# [YOUR TASK]
All of the material must be duplicated exactly, line by line.

# [DATA SECTION]
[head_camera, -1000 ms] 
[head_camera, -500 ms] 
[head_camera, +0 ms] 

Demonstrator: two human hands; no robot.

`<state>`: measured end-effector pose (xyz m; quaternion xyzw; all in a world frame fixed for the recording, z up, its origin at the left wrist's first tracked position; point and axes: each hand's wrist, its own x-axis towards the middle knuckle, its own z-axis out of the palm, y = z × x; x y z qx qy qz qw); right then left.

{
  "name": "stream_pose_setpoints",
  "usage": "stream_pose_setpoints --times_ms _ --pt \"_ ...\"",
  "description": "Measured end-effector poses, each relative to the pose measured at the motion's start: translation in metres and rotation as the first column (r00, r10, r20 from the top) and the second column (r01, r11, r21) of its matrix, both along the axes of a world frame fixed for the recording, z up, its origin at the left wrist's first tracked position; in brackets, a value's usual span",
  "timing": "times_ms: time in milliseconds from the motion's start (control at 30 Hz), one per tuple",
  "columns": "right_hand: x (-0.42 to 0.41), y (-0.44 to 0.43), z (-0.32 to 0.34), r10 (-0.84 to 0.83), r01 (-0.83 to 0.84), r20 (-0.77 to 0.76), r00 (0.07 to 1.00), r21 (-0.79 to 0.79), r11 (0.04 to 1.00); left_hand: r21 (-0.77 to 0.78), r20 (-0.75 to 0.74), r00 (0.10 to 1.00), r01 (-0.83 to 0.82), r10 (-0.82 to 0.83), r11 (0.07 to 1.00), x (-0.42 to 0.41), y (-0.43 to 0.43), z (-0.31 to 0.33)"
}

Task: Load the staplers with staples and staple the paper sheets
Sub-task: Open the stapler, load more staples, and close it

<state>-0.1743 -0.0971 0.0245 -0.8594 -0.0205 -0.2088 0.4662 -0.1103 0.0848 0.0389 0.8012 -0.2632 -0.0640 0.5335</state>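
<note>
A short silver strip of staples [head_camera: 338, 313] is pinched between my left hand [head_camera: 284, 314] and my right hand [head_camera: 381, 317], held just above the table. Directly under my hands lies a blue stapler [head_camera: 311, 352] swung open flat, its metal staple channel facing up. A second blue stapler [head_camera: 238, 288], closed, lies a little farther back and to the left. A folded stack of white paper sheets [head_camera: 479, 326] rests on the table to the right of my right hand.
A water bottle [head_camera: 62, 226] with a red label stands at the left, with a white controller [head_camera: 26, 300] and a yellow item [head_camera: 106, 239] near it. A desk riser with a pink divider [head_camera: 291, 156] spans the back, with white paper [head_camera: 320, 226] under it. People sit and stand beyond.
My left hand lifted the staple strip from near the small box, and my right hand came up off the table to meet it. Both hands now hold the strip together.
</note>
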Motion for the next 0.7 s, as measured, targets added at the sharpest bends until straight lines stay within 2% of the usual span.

# [ANSWER SPACE]
[head_camera, -1000 ms] 
[head_camera, -500 ms] 
[head_camera, +0 ms] 

Demonstrator: two human hands; no robot.

`<state>`: measured end-effector pose (xyz m; quaternion xyzw; all in a world frame fixed for the recording, z up, its origin at the left wrist's first tracked position; point and axes: each hand's wrist, its own x-axis towards the middle knuckle, its own z-axis out of the palm, y = z × x; x y z qx qy qz qw); right then left.

{
  "name": "stream_pose_setpoints",
  "usage": "stream_pose_setpoints --times_ms _ --pt \"_ ...\"",
  "description": "Measured end-effector poses, each relative to the pose measured at the motion's start: translation in metres and rotation as the first column (r00, r10, r20 from the top) and the second column (r01, r11, r21) of its matrix, both along the axes of a world frame fixed for the recording, z up, its origin at the left wrist's first tracked position; in brackets, a value's usual span",
  "timing": "times_ms: time in milliseconds from the motion's start (control at 30 Hz), one per tuple",
  "columns": "right_hand: x (-0.42 to 0.41), y (-0.44 to 0.43), z (-0.32 to 0.34), r10 (-0.84 to 0.83), r01 (-0.83 to 0.84), r20 (-0.77 to 0.76), r00 (0.07 to 1.00), r21 (-0.79 to 0.79), r11 (0.04 to 1.00); left_hand: r21 (-0.77 to 0.78), r20 (-0.75 to 0.74), r00 (0.10 to 1.00), r01 (-0.83 to 0.82), r10 (-0.82 to 0.83), r11 (0.07 to 1.00), x (-0.42 to 0.41), y (-0.43 to 0.43), z (-0.31 to 0.33)"
}

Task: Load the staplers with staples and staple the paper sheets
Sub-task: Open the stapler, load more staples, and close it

<state>-0.1743 -0.0971 0.0245 -0.8594 -0.0205 -0.2088 0.4662 -0.1103 0.0848 0.0389 0.8012 -0.2632 -0.0640 0.5335</state>
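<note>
A short silver strip of staples [head_camera: 338, 313] is pinched between my left hand [head_camera: 284, 314] and my right hand [head_camera: 381, 317], held just above the table. Directly under my hands lies a blue stapler [head_camera: 311, 352] swung open flat, its metal staple channel facing up. A second blue stapler [head_camera: 238, 288], closed, lies a little farther back and to the left. A folded stack of white paper sheets [head_camera: 479, 326] rests on the table to the right of my right hand.
A water bottle [head_camera: 62, 226] with a red label stands at the left, with a white controller [head_camera: 26, 300] and a yellow item [head_camera: 106, 239] near it. A desk riser with a pink divider [head_camera: 291, 156] spans the back, with white paper [head_camera: 320, 226] under it. People sit and stand beyond.
My left hand lifted the staple strip from near the small box, and my right hand came up off the table to meet it. Both hands now hold the strip together.
</note>
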Motion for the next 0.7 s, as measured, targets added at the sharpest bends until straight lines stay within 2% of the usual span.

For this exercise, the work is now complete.